Aiat Fayez a choisi trois voix féminines pour « incarner » les avatars de cette peur de la différence et de ce rejet de l’étranger, devenus monnaie-courante aujourd’hui. Les deux premières voix disent à la fois la paranoïa et la vérité, si bien qu’on ne sait ce qui a engendré quoi, et cela permet de mesurer combien la compulsion réactionnaire n’a que faire de ce qui est réel et de ce qui est prétendu l’être. L’antisémitisme est toujours sur le devant de la scène en France, il est d’autant plus intéressant de mettre en regard l’autre « bouc émissaire », l’Arabe – je penche, à la lecture, pour la version Maghreb. Ces voix ont une même puissance d’imprécation, un Je rageur. Aiat Fayez sait très bien renvoyer dos à dos victimes et bourreaux, accusés et accusateurs. La folie qui s’empare des uns déteint sur les autres, c’est ainsi qu’un sentiment d’exclusion peut se transformer en paranoïa puis en haine réciproque. Impossible de ne pas penser à Thomas Bernhard, à son ton, son style, à la structure de ses monologues pour le théâtre. On peut d’ailleurs parier que le livre d’Aiat Fayez sera porté à la scène.

L’auteur critique ouvertement la politique actuelle, parfois de façon très drôle. Il use avec intelligence et virtuosité des différents discours d’exclusion que le pouvoir, populiste à souhait, répand en autorisant toutes ses variantes. Ce qui pourrait passer pour du délire de personnages fictifs reprend sans cesse pied dans la réalité des faits. L’humour, ravageur, fait trembler. « Les chiens que le pouvoir lâche, les voici désormais en ville à la recherche d’étrangers à dévorer. Nous autres étrangers, disait Sonia, nous devons faire nos preuves devant l’assistant le plus stupide, parce qu’il ne goûte pas la consonance de notre nom. En sport aussi, nous devons récolter autre chose que des rires. Nous portons l’éclat et la douleur sur nous. »

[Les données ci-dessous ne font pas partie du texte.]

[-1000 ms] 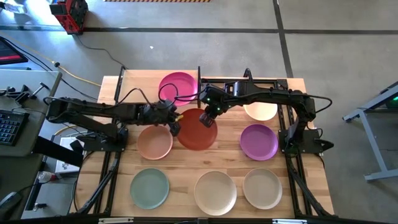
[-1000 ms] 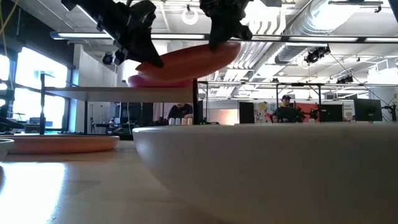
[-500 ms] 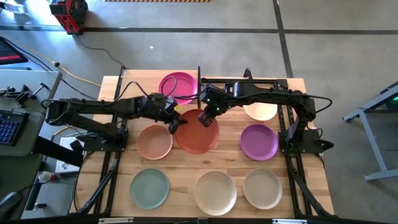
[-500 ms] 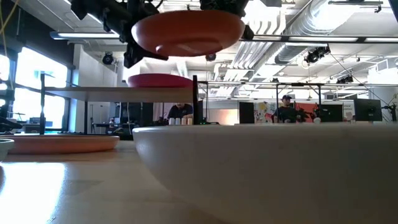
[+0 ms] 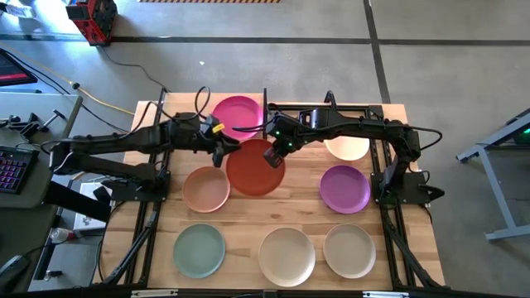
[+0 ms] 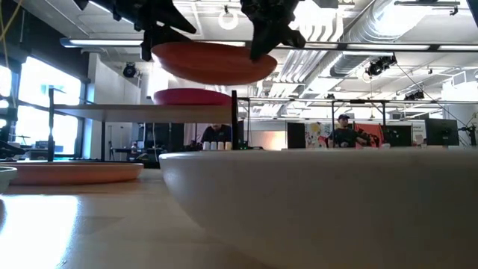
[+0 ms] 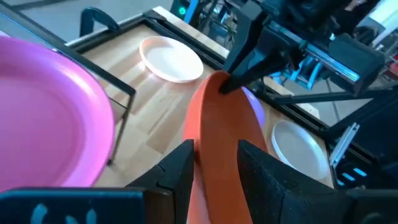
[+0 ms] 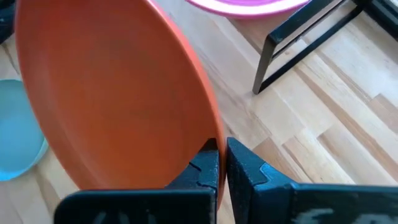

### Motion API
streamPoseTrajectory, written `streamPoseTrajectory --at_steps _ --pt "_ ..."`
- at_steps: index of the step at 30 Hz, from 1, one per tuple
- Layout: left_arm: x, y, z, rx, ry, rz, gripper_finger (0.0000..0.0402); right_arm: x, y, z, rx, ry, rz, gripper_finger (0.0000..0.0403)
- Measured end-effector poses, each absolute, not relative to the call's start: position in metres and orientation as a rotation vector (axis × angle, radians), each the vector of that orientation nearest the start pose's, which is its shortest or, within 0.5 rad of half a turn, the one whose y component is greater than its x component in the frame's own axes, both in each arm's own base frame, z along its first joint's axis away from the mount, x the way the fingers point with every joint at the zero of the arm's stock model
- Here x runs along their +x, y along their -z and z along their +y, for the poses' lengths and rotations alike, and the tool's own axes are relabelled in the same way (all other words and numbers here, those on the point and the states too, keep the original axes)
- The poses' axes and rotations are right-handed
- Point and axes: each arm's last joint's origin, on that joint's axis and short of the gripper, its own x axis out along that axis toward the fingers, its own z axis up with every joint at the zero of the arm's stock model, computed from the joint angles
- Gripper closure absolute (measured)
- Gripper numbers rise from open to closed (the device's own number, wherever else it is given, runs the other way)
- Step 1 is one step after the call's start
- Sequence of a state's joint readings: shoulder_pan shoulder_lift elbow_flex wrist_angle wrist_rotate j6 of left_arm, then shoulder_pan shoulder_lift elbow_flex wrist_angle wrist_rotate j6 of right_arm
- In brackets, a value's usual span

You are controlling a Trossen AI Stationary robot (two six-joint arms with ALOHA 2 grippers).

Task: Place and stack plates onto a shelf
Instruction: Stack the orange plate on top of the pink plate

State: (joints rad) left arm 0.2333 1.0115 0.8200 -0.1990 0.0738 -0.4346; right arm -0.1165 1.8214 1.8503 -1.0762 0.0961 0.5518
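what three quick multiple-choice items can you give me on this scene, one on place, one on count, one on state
1. Where is the magenta plate?
A. on the shelf
B. on the tabletop beside the mint plate
C. in the right claw

2. How many plates lie on the tabletop in the high view, apart from the lifted one and the one on the shelf?
A. four
B. six
C. eight

3. How is the orange plate held?
A. lying flat on the tabletop
B. by the left claw alone
C. in the air, both claws on its rim

Answers:
1. A: the low view shows it resting on the raised board.
2. B: peach, purple, mint, white and two pale ones.
3. C: the left claw and right claw each pinch an opposite edge, above shelf height in the low view.
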Motion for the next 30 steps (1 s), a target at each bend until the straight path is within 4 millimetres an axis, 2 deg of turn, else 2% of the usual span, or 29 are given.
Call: streamPoseTrajectory --at_steps 8,17,24,30 --pt "0.209 -0.307 0.049 -0.487 -0.241 0.336 0.0291 0.374 -0.343 -0.048 0.507 0.485 0.964 0.0403" --pt "0.198 -0.332 0.046 -0.388 -0.211 0.146 0.0291 0.373 -0.344 -0.066 0.516 0.504 0.942 0.0403" --pt "0.194 -0.338 0.048 -0.315 -0.292 0.092 0.0291 0.376 -0.351 -0.098 0.531 0.404 0.833 0.0403" --pt "0.193 -0.338 0.049 -0.311 -0.313 0.091 0.0291 0.374 -0.36 -0.139 0.506 0.407 0.69 0.0403"
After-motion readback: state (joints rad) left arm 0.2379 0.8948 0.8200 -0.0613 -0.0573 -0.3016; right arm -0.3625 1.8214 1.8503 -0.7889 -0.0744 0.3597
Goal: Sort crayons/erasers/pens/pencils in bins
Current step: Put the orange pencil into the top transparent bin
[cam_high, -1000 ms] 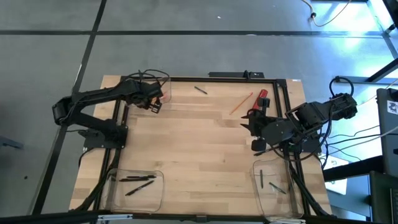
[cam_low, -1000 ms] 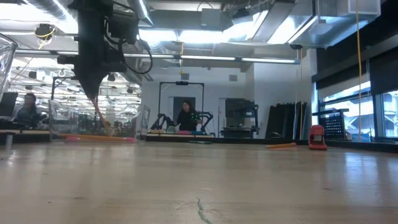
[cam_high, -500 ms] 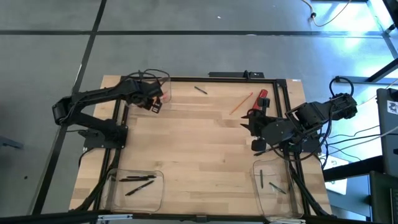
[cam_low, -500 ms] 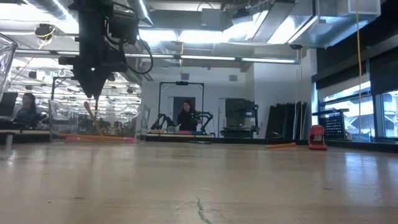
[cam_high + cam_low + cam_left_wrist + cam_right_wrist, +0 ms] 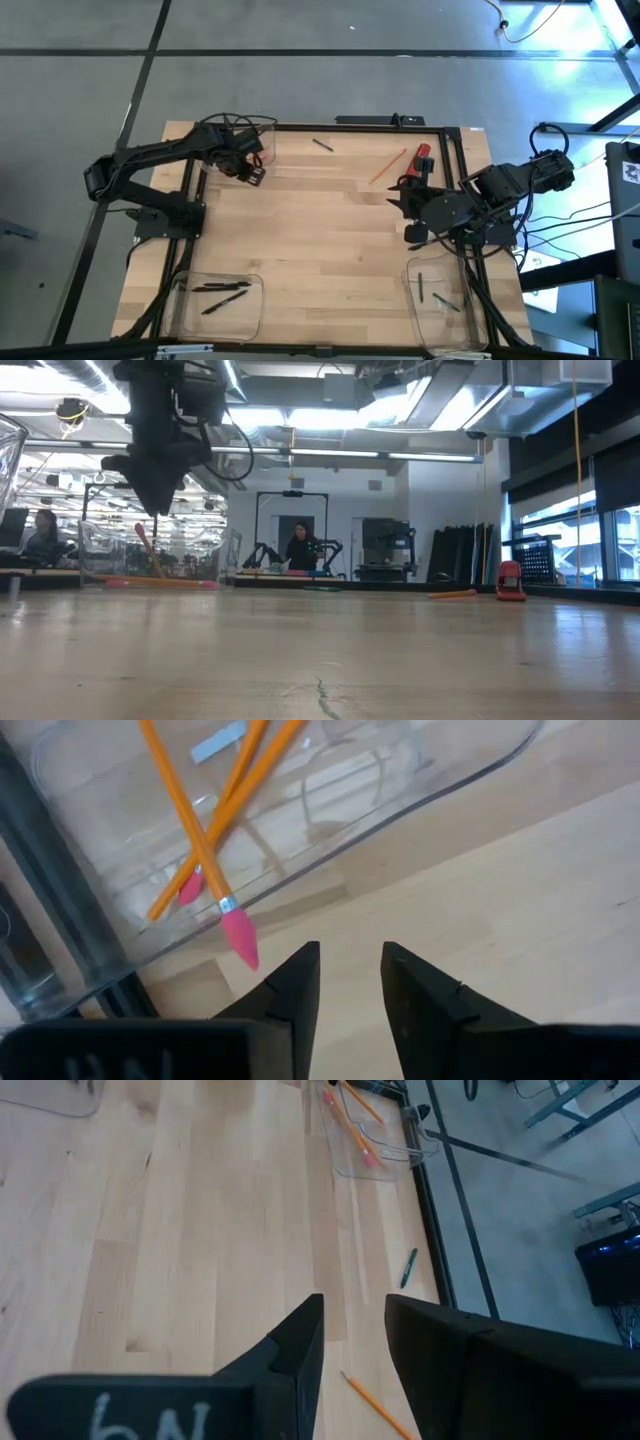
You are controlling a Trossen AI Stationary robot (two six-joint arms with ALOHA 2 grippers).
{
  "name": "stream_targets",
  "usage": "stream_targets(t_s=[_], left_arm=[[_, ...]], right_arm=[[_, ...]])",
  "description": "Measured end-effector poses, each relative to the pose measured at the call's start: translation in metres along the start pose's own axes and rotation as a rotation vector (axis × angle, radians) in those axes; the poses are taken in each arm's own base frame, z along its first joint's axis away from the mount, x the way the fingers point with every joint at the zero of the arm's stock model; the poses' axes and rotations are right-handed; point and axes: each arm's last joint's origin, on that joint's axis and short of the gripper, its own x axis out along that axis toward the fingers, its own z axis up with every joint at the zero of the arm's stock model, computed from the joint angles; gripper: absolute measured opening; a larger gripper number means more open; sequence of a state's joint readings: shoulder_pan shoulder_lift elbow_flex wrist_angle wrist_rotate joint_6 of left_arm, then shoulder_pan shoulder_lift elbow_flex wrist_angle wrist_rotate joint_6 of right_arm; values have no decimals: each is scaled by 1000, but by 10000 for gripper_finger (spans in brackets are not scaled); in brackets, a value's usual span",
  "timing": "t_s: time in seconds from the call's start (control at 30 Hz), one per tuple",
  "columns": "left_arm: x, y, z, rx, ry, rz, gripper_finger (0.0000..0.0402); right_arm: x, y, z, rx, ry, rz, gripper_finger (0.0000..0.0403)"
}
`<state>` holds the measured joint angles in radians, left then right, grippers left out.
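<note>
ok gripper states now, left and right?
Left gripper: open, empty, beside the bin holding pencils.
Right gripper: open, empty, above bare table.

Wood table (image 5: 330, 250) under left gripper (image 5: 250, 172). Room far behind it: seated person (image 5: 300, 546), second person (image 5: 44, 533) off to the side.

Orange wooden pencils (image 5: 215, 815) with pink eraser tips lie in a clear plastic bin (image 5: 420, 780) on the pale wood-grain worktop (image 5: 330, 240); one loose pen (image 5: 409, 1267) looks dark green, perhaps.
</note>
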<state>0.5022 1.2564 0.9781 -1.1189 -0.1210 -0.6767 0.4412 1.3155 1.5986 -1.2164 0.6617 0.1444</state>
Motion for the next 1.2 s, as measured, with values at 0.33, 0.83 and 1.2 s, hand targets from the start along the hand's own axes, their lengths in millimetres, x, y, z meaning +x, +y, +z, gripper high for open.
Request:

La troisième voix est plus discutable et n’évite pas la complaisance. La femme qui se prête à tous les mésusages sexuels de son partenaire est insituable tant sur la scène politique que sur la scène de la jouissance. Qu’une forme de plaisir naisse de l’horreur et de la torture, on le sait, et ce n’est pas le problème. Mais si cette ambiguïté n’est pas politiquement incorrecte, c’est que la protagoniste n’a pas trouvé sa voix. Et du coup, c’est le corps féminin qui disparaît.

C’est un homme qui parle à travers elle, et il cherche encore ce que peut dire la femme dans la situation d’asservissement sexuel où il la place, quel renversement elle peut opérer. Leur permanent balancement entre possession abusive et complicité affective finit par ressembler à l’un de ces innombrables jeux de rôle auquel l’homme s’adonne sur sa console. Dans les deux premiers textes, l’objet et le sujet sont à égalité, cette fois la place du sujet demeure défaillante. Peut-être qu’à l’ombre tutélaire de Thomas Bernhard, manque, ici, celle d’Elfriede Jelinek.